(Supplied data)
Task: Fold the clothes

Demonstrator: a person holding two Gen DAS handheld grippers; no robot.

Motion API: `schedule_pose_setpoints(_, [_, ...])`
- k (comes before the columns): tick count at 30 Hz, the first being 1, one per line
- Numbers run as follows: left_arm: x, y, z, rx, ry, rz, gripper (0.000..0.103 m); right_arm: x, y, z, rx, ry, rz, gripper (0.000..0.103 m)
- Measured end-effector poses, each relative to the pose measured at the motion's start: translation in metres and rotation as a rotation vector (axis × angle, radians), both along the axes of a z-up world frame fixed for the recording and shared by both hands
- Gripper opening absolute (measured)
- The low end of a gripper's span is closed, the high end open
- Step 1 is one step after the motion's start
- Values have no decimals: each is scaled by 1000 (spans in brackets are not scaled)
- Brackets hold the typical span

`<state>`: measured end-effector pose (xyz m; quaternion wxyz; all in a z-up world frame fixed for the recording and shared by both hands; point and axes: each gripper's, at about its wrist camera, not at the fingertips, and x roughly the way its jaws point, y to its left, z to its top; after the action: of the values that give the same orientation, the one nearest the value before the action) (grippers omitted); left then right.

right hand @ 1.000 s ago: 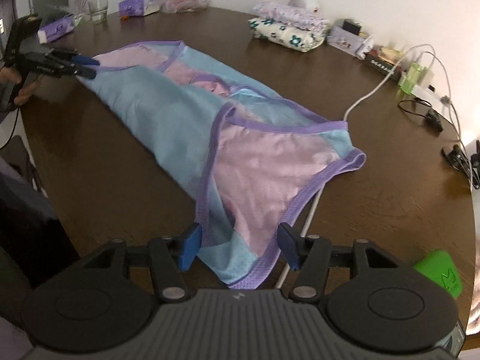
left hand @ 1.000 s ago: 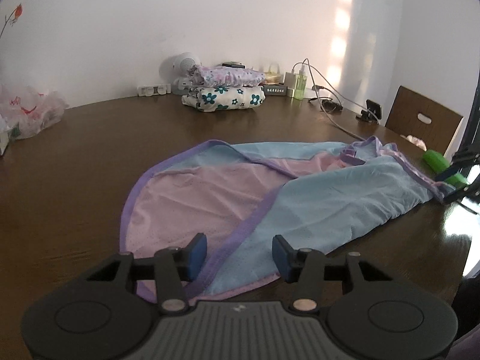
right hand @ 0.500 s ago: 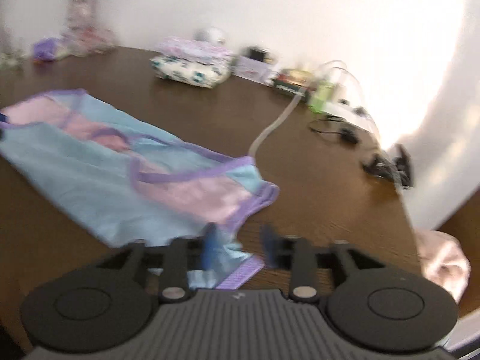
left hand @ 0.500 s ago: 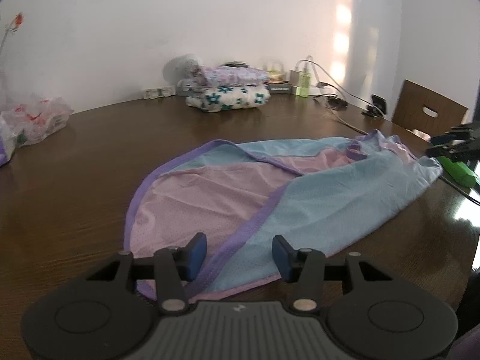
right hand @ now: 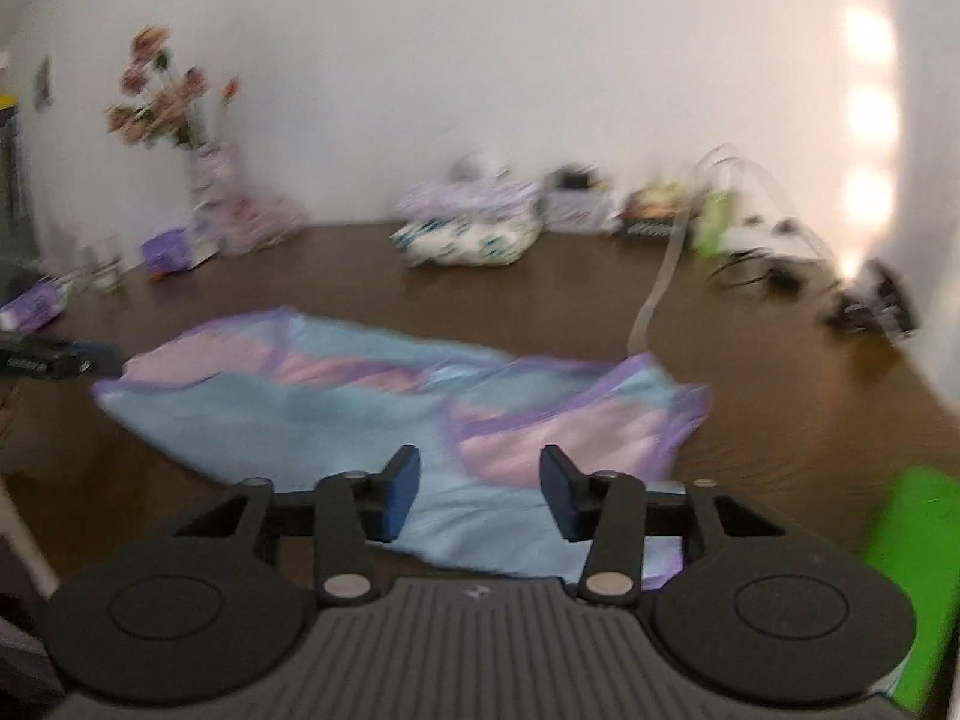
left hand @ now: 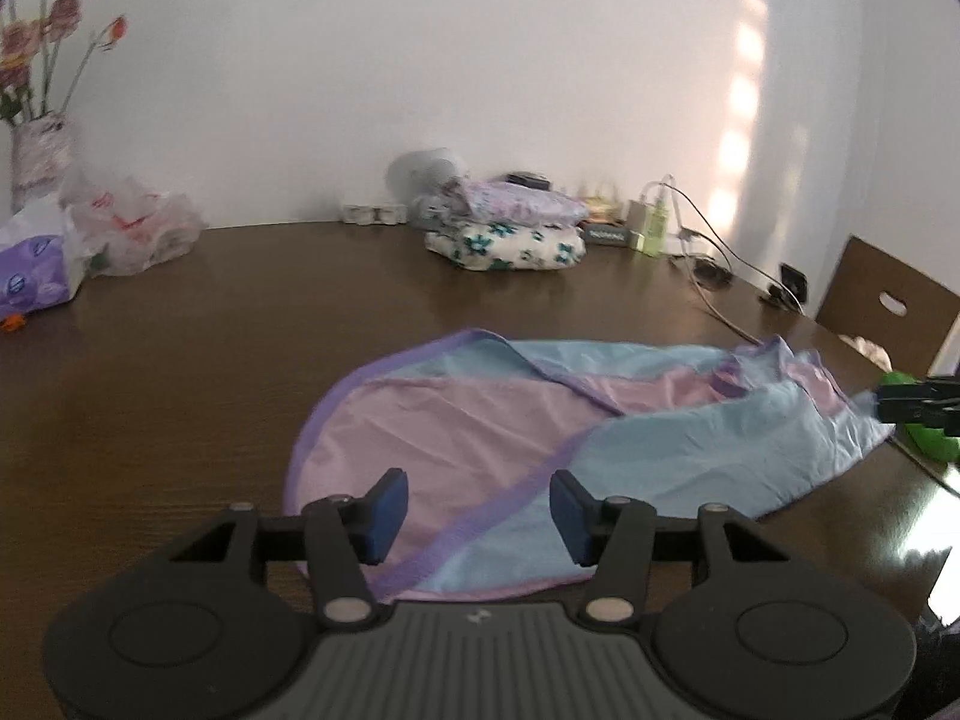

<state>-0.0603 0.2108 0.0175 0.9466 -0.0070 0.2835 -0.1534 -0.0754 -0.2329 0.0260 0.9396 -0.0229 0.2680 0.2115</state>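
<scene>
A light blue and pink garment with purple trim lies spread on the dark wooden table. My left gripper hovers over its near hem; its jaws are opening and the pads press on nothing. In the blurred right wrist view my right gripper sits over the other end of the garment, its jaws closing with cloth lying below the gap, not pinched. The right gripper's tip shows at the garment's far right corner. The left gripper shows at the far left corner.
A stack of folded clothes sits at the back by the wall, with chargers and cables to its right. A flower vase, plastic bag and tissue pack stand back left. A chair and a green object are on the right.
The right wrist view swung round from looking along the garment to facing the wall, and its jaws narrowed. The left view tipped upward and its jaws widened slightly. The garment stayed flat.
</scene>
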Motion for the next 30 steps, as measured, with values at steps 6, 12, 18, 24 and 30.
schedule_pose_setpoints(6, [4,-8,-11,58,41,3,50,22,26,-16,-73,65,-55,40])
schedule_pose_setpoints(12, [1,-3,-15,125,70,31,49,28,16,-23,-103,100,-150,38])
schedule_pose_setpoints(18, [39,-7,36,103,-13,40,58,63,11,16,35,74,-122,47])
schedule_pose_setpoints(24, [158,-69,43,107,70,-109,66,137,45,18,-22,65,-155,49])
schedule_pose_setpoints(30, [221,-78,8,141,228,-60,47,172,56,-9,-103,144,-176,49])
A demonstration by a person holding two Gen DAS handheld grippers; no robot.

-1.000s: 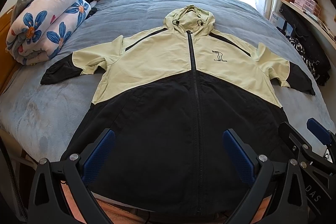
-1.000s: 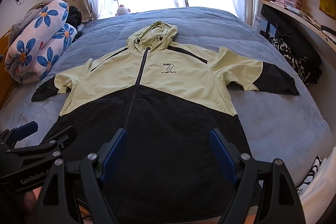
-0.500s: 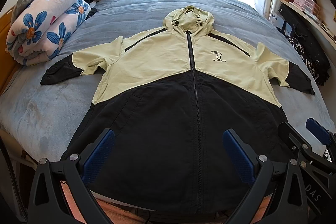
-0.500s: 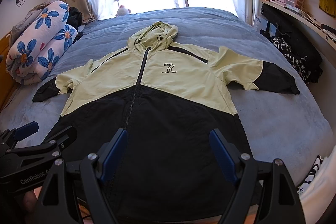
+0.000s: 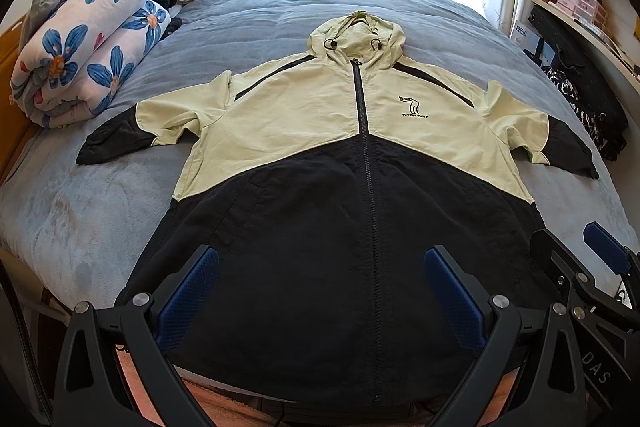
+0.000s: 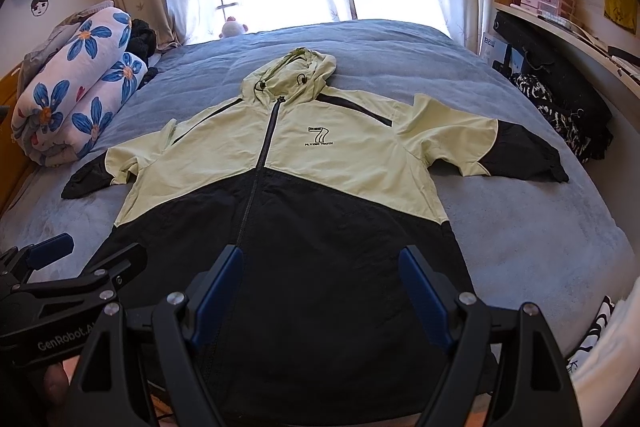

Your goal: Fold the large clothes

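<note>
- Left wrist view shows a big hooded jacket (image 5: pixel 320 155), pale yellow on top and black below, lying flat and face up on a wide bed with a soft blue-grey cover (image 5: pixel 92 211).
- Its zip is closed, and the hood (image 5: pixel 356 35) points to the bright window.
- Both sleeves stick out to the sides. The black cuff of one (image 5: pixel 108 143) lies near a rolled white blanket with big blue flowers (image 5: pixel 84 55), but they do not touch.
- The other black cuff (image 6: pixel 524 155) stops near the bed's edge, close to a pile of dark clothes (image 6: pixel 560 107) beside the bed.
- The jacket's black bottom edge (image 5: pixel 320 391) lies at the near edge of the bed.
- The left claw (image 5: pixel 320 303) is wide apart, with nothing between its blue pads (image 5: pixel 188 295). It hangs above the black bottom part of the jacket.
- The right claw (image 6: pixel 320 299) is wide apart too and holds nothing. It also hangs above the black part, just beside the left claw.
- Bare blue-grey cover shows on both sides of the jacket and past the hood, so there is room there.
- A small pink and white soft toy (image 6: pixel 234 27) sits at the far edge of the bed, well apart from the jacket.
</note>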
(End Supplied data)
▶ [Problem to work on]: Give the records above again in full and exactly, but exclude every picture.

▶ [Result of this exercise]:
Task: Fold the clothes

Demonstrator: a person holding two Gen DAS handheld grippers; no robot.

Motion API: `schedule_pose_setpoints(_, [_, ...])`
- k (comes before the columns): tick count at 30 Hz, the first being 1, one per line
- Numbers run as follows: left_arm: x, y, z, rx, ry, rz, gripper (0.000..0.103 m); right_arm: x, y, z, rx, ry, rz, gripper (0.000..0.103 m)
- Measured end-effector poses, each relative to the pose measured at the motion's start: translation in metres and rotation as a rotation vector (axis × angle, radians), both along the axes of a z-up world frame fixed for the recording and shared by both hands
- Gripper opening absolute (measured)
- The low end of a gripper's span is closed, the high end open
- Step 1 is one step after the motion's start
- Values have no decimals: each is scaled by 1000 (spans in brackets are not scaled)
- Brackets hold the typical span

`<state>`: measured end-effector pose (xyz m; quaternion wxyz; all in a z-up world frame fixed for the recording and shared by both hands; point and axes: each gripper's, at about its wrist camera, not at the fingertips, and x roughly the way its jaws point, y to its left, z to its top; after the action: of the values that give the same orientation, the one nearest the value before the action) (grippers omitted); left then right.

right hand @ 1.000 s ago: 
left hand @ 1.000 s ago: 
right hand @ 0.500 s ago: 
left hand @ 0.500 s ago: 
right hand @ now: 
left hand @ now: 

<state>-0.0603 0.2108 0.0175 0.9466 -0.0070 0.2835 -0.1534 -0.0754 -0.2329 0.0260 0.9396 -0.0229 0.2680 0.2115</state>
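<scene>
A light blue and pink garment with purple trim lies spread on the dark wooden table. My left gripper hovers over its near hem; its jaws are opening and the pads press on nothing. In the blurred right wrist view my right gripper sits over the other end of the garment, its jaws closing with cloth lying below the gap, not pinched. The right gripper's tip shows at the garment's far right corner. The left gripper shows at the far left corner.
A stack of folded clothes sits at the back by the wall, with chargers and cables to its right. A flower vase, plastic bag and tissue pack stand back left. A chair and a green object are on the right.
The right wrist view swung round from looking along the garment to facing the wall, and its jaws narrowed. The left view tipped upward and its jaws widened slightly. The garment stayed flat.
</scene>
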Motion for the next 30 steps, as measured, with values at steps 6, 12, 18, 24 and 30.
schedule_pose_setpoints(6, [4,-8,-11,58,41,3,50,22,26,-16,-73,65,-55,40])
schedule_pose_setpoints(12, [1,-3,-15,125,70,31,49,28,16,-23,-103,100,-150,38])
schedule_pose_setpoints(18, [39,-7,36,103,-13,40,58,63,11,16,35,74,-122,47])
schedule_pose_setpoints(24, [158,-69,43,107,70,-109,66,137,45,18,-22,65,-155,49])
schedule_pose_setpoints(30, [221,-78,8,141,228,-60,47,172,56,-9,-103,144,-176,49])
A demonstration by a person holding two Gen DAS handheld grippers; no robot.

-1.000s: 
-1.000s: 
-0.500s: 
-0.500s: 
+0.000s: 
+0.000s: 

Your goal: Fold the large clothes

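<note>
- Left wrist view shows a big hooded jacket (image 5: pixel 320 155), pale yellow on top and black below, lying flat and face up on a wide bed with a soft blue-grey cover (image 5: pixel 92 211).
- Its zip is closed, and the hood (image 5: pixel 356 35) points to the bright window.
- Both sleeves stick out to the sides. The black cuff of one (image 5: pixel 108 143) lies near a rolled white blanket with big blue flowers (image 5: pixel 84 55), but they do not touch.
- The other black cuff (image 6: pixel 524 155) stops near the bed's edge, close to a pile of dark clothes (image 6: pixel 560 107) beside the bed.
- The jacket's black bottom edge (image 5: pixel 320 391) lies at the near edge of the bed.
- The left claw (image 5: pixel 320 303) is wide apart, with nothing between its blue pads (image 5: pixel 188 295). It hangs above the black bottom part of the jacket.
- The right claw (image 6: pixel 320 299) is wide apart too and holds nothing. It also hangs above the black part, just beside the left claw.
- Bare blue-grey cover shows on both sides of the jacket and past the hood, so there is room there.
- A small pink and white soft toy (image 6: pixel 234 27) sits at the far edge of the bed, well apart from the jacket.
</note>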

The answer was written out completely.